Indeed Rein handled the Fisher argument with ease, and he seems invigorated, even feisty, about the upcoming Shelby County argument. Rein said he was surprised that the court announced it was taking the voting rights case last Friday instead of today, when its regular orders list was announced. The court sometimes announces grants on Fridays to give lawyers an extra weekend to prepare.
Did Rein work on it over the weekend? “I did think about it quite a bit. You work on it in your head.” He added with a laugh, “But I’m not as quick as The New York Times. They’ve already decided the case, so what’s the point of my arguing it?” He was referring to a Times editorial that appeared just hours after the case was granted, urging the court to uphold the law.
Rein is also unfazed by the political backdrop for the Shelby County case – an election season that saw numerous state voting laws challenged successfully under the Voting Rights Act. Supporters of the law say efforts at voter suppression in the 2012 election prove that the Voting Rights Act is far from outdated or irrelevant.
That contemporary history, Rein said, “could go either way. You could say it is an indication of a continuing problem, or you could look at it as a lot of authority in the hands of a single official” that can be used as “a political weapon.” The Voting Rights Act litigation also illustrated, Rein said, the shift away from “can you vote,” to “what will the result of the vote be.”
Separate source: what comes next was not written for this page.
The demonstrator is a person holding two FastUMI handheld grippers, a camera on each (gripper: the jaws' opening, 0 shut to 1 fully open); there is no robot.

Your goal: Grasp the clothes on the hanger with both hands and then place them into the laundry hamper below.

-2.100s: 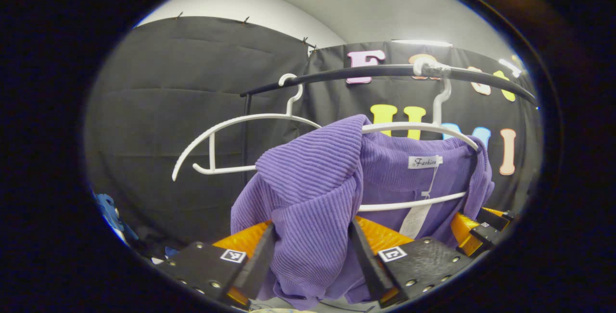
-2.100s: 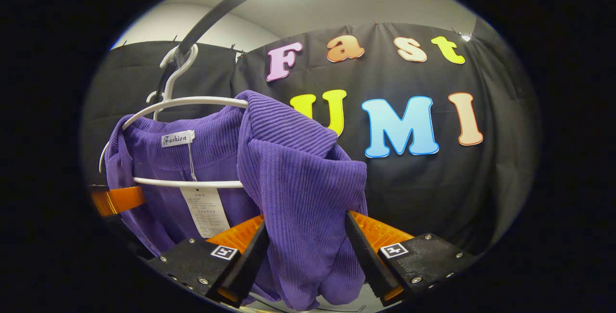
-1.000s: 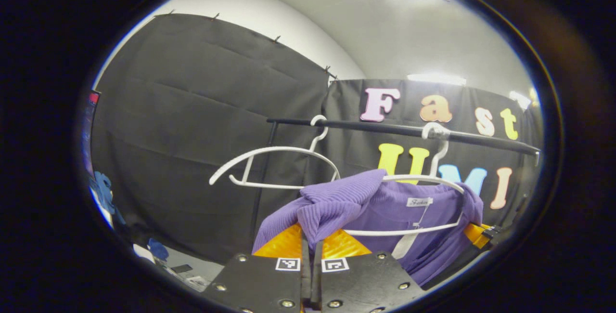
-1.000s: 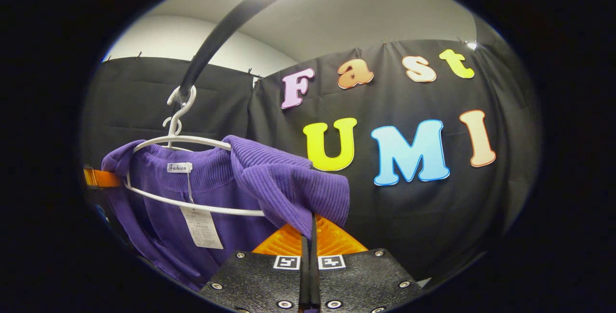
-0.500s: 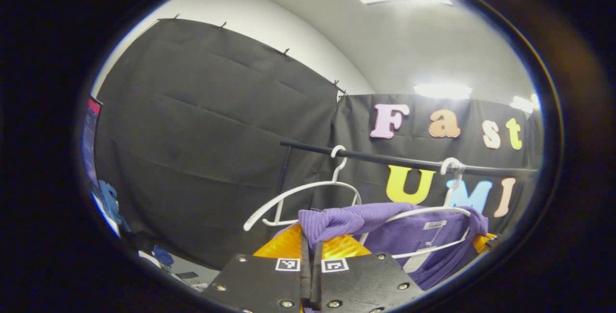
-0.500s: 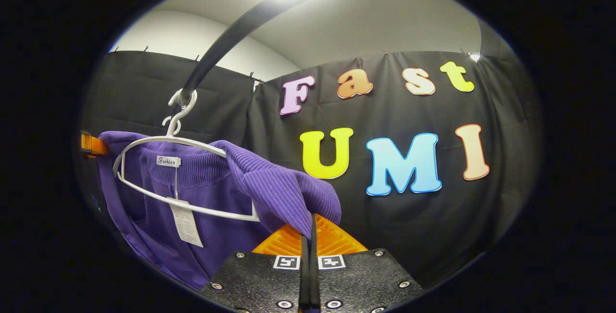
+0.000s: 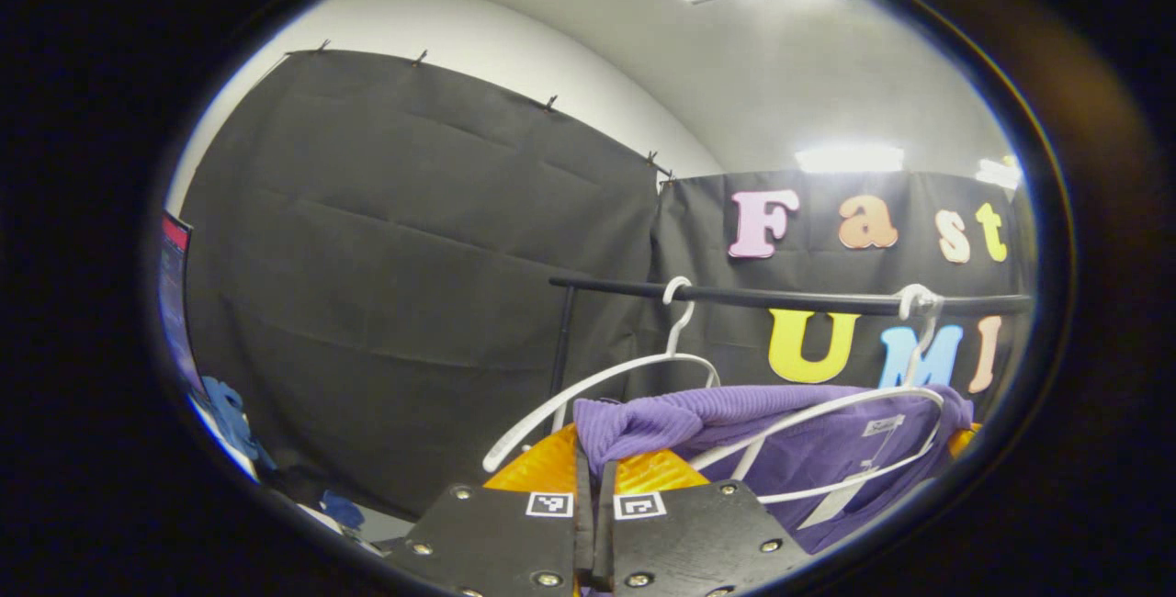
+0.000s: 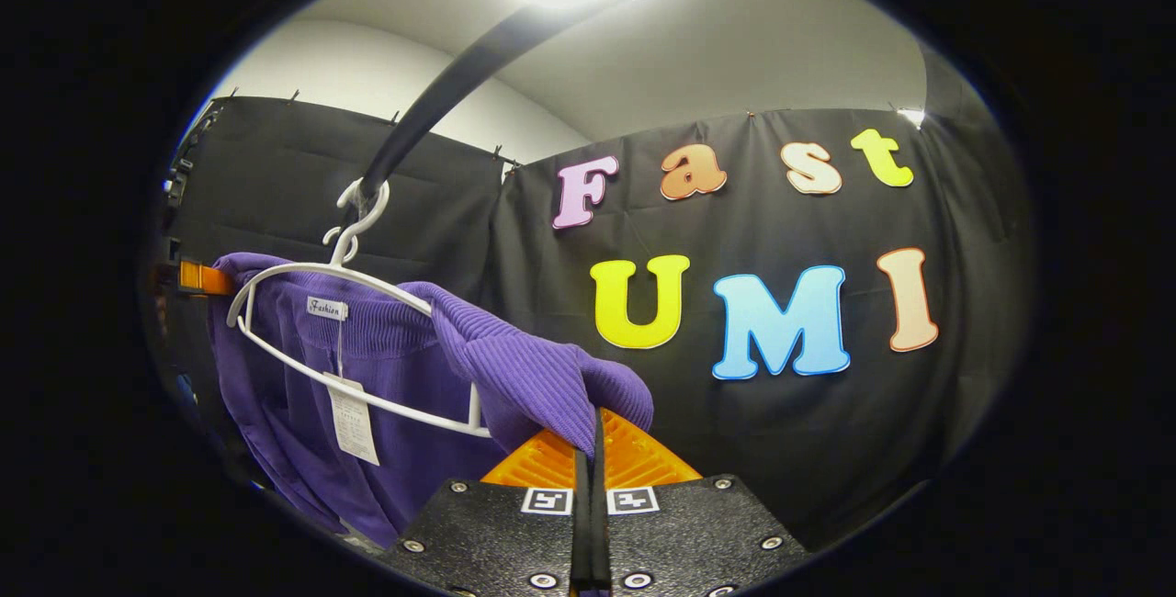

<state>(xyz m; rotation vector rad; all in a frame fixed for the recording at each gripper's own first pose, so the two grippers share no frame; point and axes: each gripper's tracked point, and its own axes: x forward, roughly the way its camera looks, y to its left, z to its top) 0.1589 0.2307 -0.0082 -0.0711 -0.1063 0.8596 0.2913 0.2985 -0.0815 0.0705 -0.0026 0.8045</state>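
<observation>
- In the left gripper view, at nine o'clock, we see plain black cloth pinned along its top edge; it hangs in soft vertical folds as the booth wall.
- Moving toward the centre, a black rail point(image 7: 790, 299) runs across at about three o'clock, round and rigid. An empty hanger point(image 7: 602, 381) of thin white plastic hooks over it, curved like a shallow arch.
- At six o'clock our left gripper point(image 7: 593, 487) has its jaws pressed together, pinching a fold of the purple top point(image 7: 698, 413). We judge this hold is at the shoulder, so the cloth can be slid off the hanger arm.
- At four o'clock the top drapes over a second white hanger point(image 7: 827, 413), which tilts. We judge our pull drags it sideways.
- In the right gripper view, at nine o'clock, the same top point(image 8: 386, 349) hangs on its hanger point(image 8: 349, 331), hooked on the rail point(image 8: 441, 92) at eleven o'clock. The knit is ribbed, soft and limp, with a paper tag dangling from the neck.
- At six o'clock our right gripper point(image 8: 589, 478) likewise has its jaws clamped on the other shoulder fold.
- We judge the garment is gripped on both sides yet not off the hanger; the hamper lies below.
</observation>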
Rein was asked whether his advocacy in two high-profile cases that pit him against mainstream civil rights groups and the Obama administration will peg him as a lawyer for a cause, not just a case.
“If you characterize the lawyer as with the client, that’s not how the system operates,” said Rein. “I don’t think anyone here at the firm can be characterized as someone going around saying, ‘we’re on some crusade.’”
Rather, it is a matter of serving his clients. “A client comes to you and you determine whether the case is legitimate, and if you can argue it in good faith, then you give the client zealous representation.” Rein also notes he is only challenging the pre-clearance aspect of the law, leaving intact other tools to challenge discrimination in voting,
Rein does not rule out taking on more Supreme Court cases, given his recent batting average on cases granted. “It may be magical,” said Rein. “And we can give clients a fresh perspective on the court.”